Release Notes#

cuSPARSELt v0.6.3#

Resolved issues

  • Sparse GEMM could produce incorrect results on Arm64 if cusparseLtSpMMACompressSize2() and cusparseLtSpMMACompress() are used.

Compatibility notes:

  • Add support for Ubuntu 24.04.


cuSPARSELt v0.6.2#

New Features:

  • Introduced Orin support (SM 8.7).

  • Improved performance of the following kernels for SM 8.0

    • FP16 input/output, FP32 Tensor Core accumulate

    • BF16 input/output, FP32 Tensor Core accumulate

    • INT8 input, FP16 output, INT32 Tensor Core compute

    • INT8 input, BF16 output, INT32 Tensor Core compute

    • INT8 input, INT32 output, INT32 Tensor Core compute

API Changes:

  • Added a new enumerator value cusparseLtMatmulDescAttribute_t::CUSPARSELT_MATMUL_SPARSE_MAT_POINTER to set the pointer to the pruned sparse matrix.


cuSPARSELt v0.6.1#

Dependencies:

  • The static linking to the CUDA driver library (libcuda.so on Linux and cuda.lib on Windows) is removed.

Compatibility notes:

  • The constraints on matrix sizes (cusparseLtStructuredDescriptorInit and cusparseLtDenseDescriptorInit) have been relaxed.

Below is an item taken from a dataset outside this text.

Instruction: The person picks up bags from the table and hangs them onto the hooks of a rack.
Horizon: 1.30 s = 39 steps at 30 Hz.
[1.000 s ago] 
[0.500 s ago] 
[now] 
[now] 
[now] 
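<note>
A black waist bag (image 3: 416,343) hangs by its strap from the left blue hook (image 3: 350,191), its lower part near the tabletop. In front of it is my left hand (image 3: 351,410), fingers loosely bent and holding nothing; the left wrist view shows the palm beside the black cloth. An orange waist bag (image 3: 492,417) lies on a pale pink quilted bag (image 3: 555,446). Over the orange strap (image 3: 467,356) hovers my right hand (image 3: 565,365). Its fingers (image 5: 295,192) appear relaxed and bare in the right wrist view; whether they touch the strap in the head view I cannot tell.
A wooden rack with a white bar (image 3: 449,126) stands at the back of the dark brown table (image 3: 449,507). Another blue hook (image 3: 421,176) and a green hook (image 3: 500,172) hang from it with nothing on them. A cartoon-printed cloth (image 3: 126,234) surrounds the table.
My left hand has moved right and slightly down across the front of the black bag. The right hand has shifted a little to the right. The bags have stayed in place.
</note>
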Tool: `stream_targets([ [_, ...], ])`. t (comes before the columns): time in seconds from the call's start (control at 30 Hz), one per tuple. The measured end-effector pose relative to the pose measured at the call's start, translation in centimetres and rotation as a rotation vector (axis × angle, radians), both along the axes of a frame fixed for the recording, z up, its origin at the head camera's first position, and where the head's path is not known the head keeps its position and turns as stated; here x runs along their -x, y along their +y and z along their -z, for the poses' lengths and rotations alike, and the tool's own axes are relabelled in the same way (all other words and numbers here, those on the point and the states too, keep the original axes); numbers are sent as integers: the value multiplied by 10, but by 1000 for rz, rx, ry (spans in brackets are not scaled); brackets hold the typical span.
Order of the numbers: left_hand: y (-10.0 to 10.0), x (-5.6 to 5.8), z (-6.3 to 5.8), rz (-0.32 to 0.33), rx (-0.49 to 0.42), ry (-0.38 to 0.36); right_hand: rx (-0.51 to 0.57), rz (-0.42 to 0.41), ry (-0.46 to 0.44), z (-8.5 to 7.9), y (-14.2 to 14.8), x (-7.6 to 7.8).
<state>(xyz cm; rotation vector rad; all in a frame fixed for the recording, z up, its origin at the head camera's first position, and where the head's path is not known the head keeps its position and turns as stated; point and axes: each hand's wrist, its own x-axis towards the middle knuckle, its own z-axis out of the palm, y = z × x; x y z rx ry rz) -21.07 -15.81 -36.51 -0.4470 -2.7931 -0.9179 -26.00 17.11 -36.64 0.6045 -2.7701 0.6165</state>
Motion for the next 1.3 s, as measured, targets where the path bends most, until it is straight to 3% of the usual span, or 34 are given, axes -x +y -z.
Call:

The maximum number of elements for each dimension (rows and columns) of matrices C and D is limited to 2097120.

Resolved issues

  • cusparseLtSpMMACompressedSize() and cusparseLtSpMMACompressedSize2() requires slightly less memory.

  • Sparse GEMM could produce incorrect results on SM 8.0.


cuSPARSELt v0.6.0#

New Features:

  • Introduced Hopper support (SM 9.0).

  • Added new kernels for the following data type combinations for the SM 9.0 architecture:

    • FP16 input/output, FP16 Tensor Core compute

    • E4M3 input/output, FP32 Tensor Core compute; the data type of matrix C can be either FP16 or BF16

    • E4M3 input, FP16 output, FP32 Tensor Core compute

    • E4M3 input, BF16 output, FP32 Tensor Core compute

    • E4M3 input, FP32 output, FP32 Tensor Core compute

    • E5M2 input/output, FP32 Tensor Core compute; the data type of matrix C can be either FP16 or BF16

    • E5M2 input, FP16 output, FP32 Tensor Core compute

    • E5M2 input, BF16 output, FP32 Tensor Core compute

    • E5M2 input, FP32 output, FP32 Tensor Core compute

Driver Requirements:

  • cuSPARSELt requires CUDA Driver r535 TRD7, r550 TRD1 or higher.

API Changes:

  • The following APIs are deprecated: cusparseLtSpMMAPrune2(), cusparseLtSpMMAPruneCheck2(), cusparseLtSpMMACompressedSize2(), cusparseLtSpMMACompress2().

Dependencies:

  • cuSPARSELt now requires link to the CUDA driver library (libcuda.so on Linux and cuda.lib on Windows).

Known Issues

  • cusparseLtSpMMAompressedSize() and cusparseLtSpMMAompressedSize2() allocate slightly more memory than needed. This issue will be addressed in the next release.


cuSPARSELt v0.5.2#

New Features:

  • Added a new kernel for the following data type combination: INT8 inputs, BF16 output, INT32 Tensor Core accumulate

  • Symbols are obfuscated in the static library.

Compatibility notes:

  • Added support for RHEL 7 and CentOs 7.

  • Split-k is enabled in cusparseLtMatmulSearch() across a broader range of problem dimensions.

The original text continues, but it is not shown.